(The task)
Your answer must hold only the lines below from the line containing "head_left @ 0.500" through the line containing "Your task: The", each reproduced exactly.
>>
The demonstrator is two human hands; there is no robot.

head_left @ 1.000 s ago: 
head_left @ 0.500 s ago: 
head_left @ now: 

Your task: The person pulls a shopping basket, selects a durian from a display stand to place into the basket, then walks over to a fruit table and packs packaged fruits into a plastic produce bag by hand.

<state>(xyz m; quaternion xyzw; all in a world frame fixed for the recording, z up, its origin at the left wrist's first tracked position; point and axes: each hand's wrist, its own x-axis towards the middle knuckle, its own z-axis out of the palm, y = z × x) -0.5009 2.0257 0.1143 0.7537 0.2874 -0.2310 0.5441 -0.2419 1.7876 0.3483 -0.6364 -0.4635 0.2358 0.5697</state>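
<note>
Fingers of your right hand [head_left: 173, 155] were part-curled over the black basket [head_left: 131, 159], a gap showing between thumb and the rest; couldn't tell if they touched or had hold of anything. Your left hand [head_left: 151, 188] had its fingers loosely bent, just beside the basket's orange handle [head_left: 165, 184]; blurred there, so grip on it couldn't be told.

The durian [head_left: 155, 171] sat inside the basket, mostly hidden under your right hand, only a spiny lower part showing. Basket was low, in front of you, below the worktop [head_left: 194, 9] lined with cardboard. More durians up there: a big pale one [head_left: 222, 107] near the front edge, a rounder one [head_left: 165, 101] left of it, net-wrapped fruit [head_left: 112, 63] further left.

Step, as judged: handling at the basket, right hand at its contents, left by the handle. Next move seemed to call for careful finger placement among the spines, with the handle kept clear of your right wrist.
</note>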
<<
(Output for this task)
head_left @ 0.500 s ago: 
head_left @ now: 

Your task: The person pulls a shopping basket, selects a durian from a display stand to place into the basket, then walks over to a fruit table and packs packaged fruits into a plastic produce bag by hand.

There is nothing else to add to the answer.